Can someone help with a 410 redirect in the htaccess file?

TemplateRepo · 13 March 2025 11:49

Google is attempting to crawl a URL that no longer exists, and will never exist. The URL is …

https://www.domain-name.com/repo/archive/

My thinking is the following in the htaccess file should sort it…

RewriteEngine On
RewriteRule ^/repo/archive/$ - [G=410]

However, I’m pretty sure I’m getting the path for the rewrite rule wrong. Or, perhaps, I’m getting the whole thing wrong!

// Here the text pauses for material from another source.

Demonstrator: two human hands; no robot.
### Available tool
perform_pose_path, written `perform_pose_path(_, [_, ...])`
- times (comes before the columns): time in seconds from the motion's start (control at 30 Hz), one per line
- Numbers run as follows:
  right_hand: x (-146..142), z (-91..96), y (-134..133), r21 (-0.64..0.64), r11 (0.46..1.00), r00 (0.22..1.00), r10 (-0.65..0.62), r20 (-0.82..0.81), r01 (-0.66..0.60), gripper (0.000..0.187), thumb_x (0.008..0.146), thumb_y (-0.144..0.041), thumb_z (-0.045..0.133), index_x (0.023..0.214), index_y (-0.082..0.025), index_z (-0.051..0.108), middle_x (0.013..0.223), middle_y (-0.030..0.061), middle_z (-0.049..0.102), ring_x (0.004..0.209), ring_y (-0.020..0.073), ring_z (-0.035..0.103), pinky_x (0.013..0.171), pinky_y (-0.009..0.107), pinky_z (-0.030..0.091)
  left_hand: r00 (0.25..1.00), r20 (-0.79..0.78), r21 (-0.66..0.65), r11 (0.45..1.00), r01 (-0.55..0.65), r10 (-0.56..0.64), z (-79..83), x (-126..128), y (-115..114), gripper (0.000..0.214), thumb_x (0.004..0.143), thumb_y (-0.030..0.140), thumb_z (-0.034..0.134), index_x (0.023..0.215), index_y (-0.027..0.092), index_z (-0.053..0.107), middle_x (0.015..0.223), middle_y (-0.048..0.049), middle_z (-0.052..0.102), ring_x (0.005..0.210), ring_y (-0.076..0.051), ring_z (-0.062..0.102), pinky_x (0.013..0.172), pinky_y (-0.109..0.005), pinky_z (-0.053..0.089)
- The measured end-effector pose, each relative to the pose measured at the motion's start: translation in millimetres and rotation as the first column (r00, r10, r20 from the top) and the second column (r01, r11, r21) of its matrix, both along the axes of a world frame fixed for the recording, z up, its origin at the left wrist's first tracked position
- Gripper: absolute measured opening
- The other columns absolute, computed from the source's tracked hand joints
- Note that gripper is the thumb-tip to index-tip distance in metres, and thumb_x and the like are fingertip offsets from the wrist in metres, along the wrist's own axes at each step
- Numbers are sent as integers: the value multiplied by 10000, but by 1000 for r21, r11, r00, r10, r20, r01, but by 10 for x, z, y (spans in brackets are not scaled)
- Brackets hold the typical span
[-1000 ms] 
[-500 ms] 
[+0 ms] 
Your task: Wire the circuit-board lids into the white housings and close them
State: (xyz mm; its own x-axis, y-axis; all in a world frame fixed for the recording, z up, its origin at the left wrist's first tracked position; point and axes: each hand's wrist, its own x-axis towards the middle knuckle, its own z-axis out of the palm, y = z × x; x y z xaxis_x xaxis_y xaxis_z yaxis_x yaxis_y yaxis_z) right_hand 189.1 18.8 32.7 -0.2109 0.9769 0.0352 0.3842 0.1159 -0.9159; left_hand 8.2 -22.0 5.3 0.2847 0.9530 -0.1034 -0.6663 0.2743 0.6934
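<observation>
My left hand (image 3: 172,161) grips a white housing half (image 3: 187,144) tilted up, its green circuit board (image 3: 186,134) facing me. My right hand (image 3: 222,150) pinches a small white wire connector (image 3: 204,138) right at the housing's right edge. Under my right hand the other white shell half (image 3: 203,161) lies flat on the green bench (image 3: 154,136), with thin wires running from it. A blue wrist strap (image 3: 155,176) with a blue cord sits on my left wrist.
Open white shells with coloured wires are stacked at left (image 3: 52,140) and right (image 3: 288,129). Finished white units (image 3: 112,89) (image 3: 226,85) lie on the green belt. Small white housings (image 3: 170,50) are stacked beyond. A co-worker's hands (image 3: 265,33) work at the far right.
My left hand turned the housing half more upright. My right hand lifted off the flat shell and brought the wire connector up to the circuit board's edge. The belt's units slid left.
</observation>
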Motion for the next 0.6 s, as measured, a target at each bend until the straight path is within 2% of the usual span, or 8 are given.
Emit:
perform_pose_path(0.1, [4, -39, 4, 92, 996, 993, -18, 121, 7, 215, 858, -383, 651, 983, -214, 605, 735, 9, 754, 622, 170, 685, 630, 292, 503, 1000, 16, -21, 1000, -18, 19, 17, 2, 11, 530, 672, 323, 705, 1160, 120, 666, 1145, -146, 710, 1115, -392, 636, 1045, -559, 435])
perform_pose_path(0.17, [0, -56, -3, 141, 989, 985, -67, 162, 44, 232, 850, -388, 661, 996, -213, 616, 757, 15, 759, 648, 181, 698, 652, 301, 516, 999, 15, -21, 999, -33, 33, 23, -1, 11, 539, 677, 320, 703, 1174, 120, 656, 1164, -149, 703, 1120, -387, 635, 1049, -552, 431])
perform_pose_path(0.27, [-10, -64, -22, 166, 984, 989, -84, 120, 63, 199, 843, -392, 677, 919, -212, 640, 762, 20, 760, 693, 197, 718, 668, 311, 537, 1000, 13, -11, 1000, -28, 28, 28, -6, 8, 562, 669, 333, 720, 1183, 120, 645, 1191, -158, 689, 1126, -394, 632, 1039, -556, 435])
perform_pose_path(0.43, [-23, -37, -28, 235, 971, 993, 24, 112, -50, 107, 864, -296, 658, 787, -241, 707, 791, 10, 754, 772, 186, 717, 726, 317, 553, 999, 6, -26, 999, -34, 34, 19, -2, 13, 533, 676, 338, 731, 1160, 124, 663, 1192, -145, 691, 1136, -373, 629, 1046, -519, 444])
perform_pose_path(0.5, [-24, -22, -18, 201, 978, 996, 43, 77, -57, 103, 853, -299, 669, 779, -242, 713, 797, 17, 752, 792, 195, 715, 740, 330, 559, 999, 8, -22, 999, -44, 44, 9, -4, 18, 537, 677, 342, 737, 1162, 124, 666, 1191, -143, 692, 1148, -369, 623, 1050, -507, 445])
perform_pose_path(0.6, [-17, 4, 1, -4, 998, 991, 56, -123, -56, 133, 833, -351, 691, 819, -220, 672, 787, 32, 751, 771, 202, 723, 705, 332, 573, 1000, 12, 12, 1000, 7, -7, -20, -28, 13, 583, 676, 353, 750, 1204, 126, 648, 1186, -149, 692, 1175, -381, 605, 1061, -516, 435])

Obviously, I can’t mess this up, as it’s got the potential to seriously mess with search results.

Can anyone help?

dave · 13 March 2025 13:54

Either of the following should work perfectly:

Redirect 410 /repo/archive/

RewriteEngine On
RewriteRule ^repo/archive/?$ - [G,L]

TemplateRepo · 13 March 2025 13:56

Awesome, thanks Dave.

One more thing…

If I put that in, once Google crawls the site again, it’ll get the 410 code and then stop trying to index everything in the folder /archive/ ?

Is my understanding of how this works correct?

Thanks.

dave · 13 March 2025 14:17

Your understanding is mostly correct—a 410 status tells Google the pages are permanently gone, and over time they should drop the URLs from the index. However, to ensure the process works smoothly, consider these points:

• Ensure All URLs Return 410: Make sure every URL in the /archive/ folder consistently returns a 410 status code.

• Avoid Blocking via Robots.txt: Don’t disallow the folder in robots.txt; if Google can’t crawl the pages, it won’t see the 410 status and may keep the URLs in its index.

• Use Google Search Console: If you need faster removal, use the URL removal tool in Google Search Console to expedite the de-indexing process.

TemplateRepo · 13 March 2025 14:45

Point 3 is a good one. There is a temp removal tool, but from what I understand it’s only good for about 6 months. But, adding the URL to that tool and doing the rewrite, should see a faster result. So great call, thanks.

Point 1 is a toughy. The folder /archive/ contains hundreds of markdown files that each have loads of various links, all to a file system that no longer exists. Setting up unique instructions for each URL is not feasible.

Is there a way to setup a “catch-all” instruction in the Htaccess?

dave · 13 March 2025 15:19

Hey Steve…

Yes, you can use a catch-all rule in your .htaccess file. For example, using mod_alias you can add this line to return a 410 for any URL under the /archive/ folder:

RedirectMatch 410 ^/archive/.*$

Alternatively, if you’re using mod_rewrite, you can add:

RewriteEngine On
RewriteRule ^archive/.*$ - [G,L]

Remember, ensure that your robots.txt isn’t blocking these URLs so search engines can see the 410 responses.

TemplateRepo · 14 March 2025 10:05

Thanks so much again for the replies, dave, but things are starting to get a little over my head!

If I’m understanding correctly, if I want to divert all requests for /repo/archive/ and all it’s sib folders/files, do I just use …

RewriteEngine On
RewriteRule ^archive/.*$ - [G,L]

Or, do I use a combination of both, ie…

RewriteEngine On
RewriteRule ^repo/archive/?$ - [G,L]
RewriteRule ^archive/.*$ - [G,L]

Thanks.

dave · 14 March 2025 11:36

Hi Steve,

Since you want to block access to only the /repo/archive/ folder and its subdirectories, and you’re placing your .htaccessfile at the document root, you can use a single rewrite rule that targets that specific path. For example:

RewriteEngine On
RewriteRule ^repo/archive/.*$ - [G,L]

• HTTP Response:

The [G] flag tells Apache to return a 410 Gone status. This effectively informs browsers and search engines that the content is permanently unavailable, rather than simply preventing crawling.

.htaccess Location:
Since the .htaccess file is at the root, the rule must include repo/ in the pattern to correctly reference the full URL path.

Regarding Robots.txt:
It’s important not to rely on a robots.txt file for this purpose. While robots.txt can prevent search engines from crawling certain directories, it doesn’t stop them from indexing the URLs if they’re linked elsewhere. With the .htaccess rule returning a 410 status, search engines will recognize that the content is permanently removed and are more likely to drop those URLs from their index.

This should do the trick; give it a couple of weeks and let me know if you’re still seeing issues. BTW; Google just began a new core update yesterday…so, it may be a few days before they get things sorted (ha; not that I’m counting on them ever getting search sorted again).

TemplateRepo · 14 March 2025 13:20

Many thanks. Much appreciated.